>>>>

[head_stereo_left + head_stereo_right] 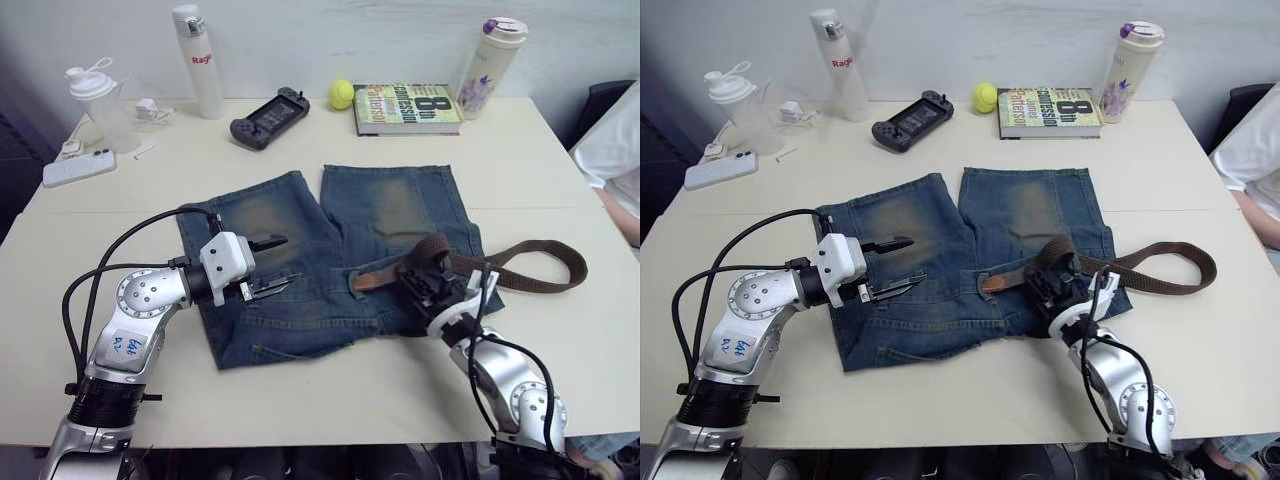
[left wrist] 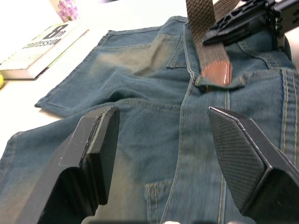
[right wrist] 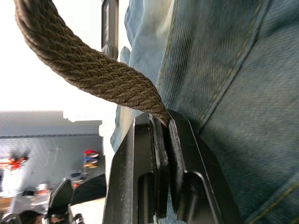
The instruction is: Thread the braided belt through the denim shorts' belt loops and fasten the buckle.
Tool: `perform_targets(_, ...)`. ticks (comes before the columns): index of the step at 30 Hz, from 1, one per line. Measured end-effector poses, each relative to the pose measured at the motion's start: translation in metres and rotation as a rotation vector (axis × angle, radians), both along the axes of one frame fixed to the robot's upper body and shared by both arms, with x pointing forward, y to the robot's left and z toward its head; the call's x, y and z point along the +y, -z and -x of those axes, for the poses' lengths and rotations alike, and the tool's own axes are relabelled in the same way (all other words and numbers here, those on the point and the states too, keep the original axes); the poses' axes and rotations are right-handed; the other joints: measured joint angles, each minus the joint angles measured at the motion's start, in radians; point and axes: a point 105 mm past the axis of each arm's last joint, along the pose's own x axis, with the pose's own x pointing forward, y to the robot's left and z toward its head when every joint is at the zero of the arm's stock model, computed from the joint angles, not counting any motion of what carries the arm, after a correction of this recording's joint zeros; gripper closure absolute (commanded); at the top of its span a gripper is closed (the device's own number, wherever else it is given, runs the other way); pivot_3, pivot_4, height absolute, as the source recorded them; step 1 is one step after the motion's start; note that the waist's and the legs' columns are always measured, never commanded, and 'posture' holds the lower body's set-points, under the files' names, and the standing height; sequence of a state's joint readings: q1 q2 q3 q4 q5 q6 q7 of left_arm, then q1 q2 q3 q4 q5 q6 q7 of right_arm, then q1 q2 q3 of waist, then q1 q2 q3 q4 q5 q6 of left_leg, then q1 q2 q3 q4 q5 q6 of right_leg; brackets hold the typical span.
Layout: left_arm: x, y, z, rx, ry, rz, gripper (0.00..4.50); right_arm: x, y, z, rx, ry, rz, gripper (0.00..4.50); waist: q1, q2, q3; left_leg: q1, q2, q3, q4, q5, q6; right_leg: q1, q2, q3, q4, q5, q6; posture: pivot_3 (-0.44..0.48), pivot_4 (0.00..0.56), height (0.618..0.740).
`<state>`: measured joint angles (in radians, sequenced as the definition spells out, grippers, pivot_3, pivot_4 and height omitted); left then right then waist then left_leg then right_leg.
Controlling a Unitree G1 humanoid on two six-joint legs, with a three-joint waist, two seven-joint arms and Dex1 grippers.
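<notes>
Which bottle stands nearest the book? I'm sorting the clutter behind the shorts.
The flower-patterned bottle with the purple lid, right beside the book; the white bottle and clear shaker stand far left.

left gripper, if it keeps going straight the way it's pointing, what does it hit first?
Likely the tan leather tip of the braided belt, lying on the denim shorts. The open left gripper points straight at it, though depth is unclear.

Faded blue denim shorts (image 1: 330, 255) with yellowish-brown patches, dark brown braided belt (image 1: 520, 265), tan leather tip, cream bench (image 1: 560, 170).
</notes>
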<state>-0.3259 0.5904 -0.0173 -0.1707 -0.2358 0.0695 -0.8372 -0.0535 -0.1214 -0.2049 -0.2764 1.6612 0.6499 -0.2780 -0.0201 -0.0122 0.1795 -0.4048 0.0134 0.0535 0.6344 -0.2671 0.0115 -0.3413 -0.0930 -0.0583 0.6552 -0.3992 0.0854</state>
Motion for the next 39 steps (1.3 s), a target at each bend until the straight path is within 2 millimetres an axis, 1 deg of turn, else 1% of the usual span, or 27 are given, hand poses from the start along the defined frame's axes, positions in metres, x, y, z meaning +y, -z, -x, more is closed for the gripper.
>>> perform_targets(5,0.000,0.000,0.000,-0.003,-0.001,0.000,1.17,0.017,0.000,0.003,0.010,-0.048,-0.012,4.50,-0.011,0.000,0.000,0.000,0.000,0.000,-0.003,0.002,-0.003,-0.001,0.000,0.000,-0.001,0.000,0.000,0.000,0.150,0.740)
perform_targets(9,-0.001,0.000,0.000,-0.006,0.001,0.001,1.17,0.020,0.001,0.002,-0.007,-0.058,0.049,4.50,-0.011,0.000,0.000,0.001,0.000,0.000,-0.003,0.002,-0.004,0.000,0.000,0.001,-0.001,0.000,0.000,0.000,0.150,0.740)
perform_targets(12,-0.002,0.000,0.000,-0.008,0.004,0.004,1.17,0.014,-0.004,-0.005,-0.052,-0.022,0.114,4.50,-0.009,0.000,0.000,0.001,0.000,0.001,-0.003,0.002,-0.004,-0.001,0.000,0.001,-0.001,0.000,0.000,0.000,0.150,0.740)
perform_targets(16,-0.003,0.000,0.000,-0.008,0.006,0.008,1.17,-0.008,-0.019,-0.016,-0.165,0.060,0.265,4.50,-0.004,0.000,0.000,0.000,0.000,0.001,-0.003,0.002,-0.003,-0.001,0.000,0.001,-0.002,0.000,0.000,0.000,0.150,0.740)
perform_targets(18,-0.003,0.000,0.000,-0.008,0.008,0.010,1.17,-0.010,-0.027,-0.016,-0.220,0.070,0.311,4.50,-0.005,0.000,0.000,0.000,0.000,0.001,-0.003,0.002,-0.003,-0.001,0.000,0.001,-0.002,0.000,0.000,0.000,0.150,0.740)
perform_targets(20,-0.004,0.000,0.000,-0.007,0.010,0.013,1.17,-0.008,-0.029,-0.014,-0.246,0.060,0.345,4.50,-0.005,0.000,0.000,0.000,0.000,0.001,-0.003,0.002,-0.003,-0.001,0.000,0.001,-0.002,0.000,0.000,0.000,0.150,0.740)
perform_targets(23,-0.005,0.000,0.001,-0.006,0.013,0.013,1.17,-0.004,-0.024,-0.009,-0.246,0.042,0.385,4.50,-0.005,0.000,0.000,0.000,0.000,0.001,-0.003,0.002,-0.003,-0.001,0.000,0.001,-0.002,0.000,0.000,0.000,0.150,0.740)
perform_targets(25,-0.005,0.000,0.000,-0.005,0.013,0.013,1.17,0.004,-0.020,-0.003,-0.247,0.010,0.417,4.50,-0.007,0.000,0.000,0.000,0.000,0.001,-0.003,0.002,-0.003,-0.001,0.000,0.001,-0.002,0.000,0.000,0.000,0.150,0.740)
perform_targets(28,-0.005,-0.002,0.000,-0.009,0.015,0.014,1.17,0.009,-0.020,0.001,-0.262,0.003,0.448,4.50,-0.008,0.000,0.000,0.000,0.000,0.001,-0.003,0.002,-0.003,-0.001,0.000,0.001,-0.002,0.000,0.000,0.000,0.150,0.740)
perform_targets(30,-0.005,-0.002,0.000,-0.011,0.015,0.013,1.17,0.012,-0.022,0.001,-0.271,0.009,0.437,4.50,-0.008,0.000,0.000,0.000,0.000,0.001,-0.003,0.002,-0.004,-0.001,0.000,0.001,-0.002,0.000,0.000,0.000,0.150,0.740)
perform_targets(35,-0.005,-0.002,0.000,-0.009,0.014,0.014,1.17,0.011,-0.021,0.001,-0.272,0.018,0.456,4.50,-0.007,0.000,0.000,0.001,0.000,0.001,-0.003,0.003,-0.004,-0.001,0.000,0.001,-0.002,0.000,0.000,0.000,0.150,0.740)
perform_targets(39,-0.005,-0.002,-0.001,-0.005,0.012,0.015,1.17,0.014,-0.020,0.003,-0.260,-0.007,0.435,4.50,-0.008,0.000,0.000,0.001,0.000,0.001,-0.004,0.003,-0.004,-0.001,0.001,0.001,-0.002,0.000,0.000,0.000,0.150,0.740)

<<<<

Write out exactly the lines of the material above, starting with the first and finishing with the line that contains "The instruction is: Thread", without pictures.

[head_stereo_left + head_stereo_right] 
[left wrist] 
[right wrist] 
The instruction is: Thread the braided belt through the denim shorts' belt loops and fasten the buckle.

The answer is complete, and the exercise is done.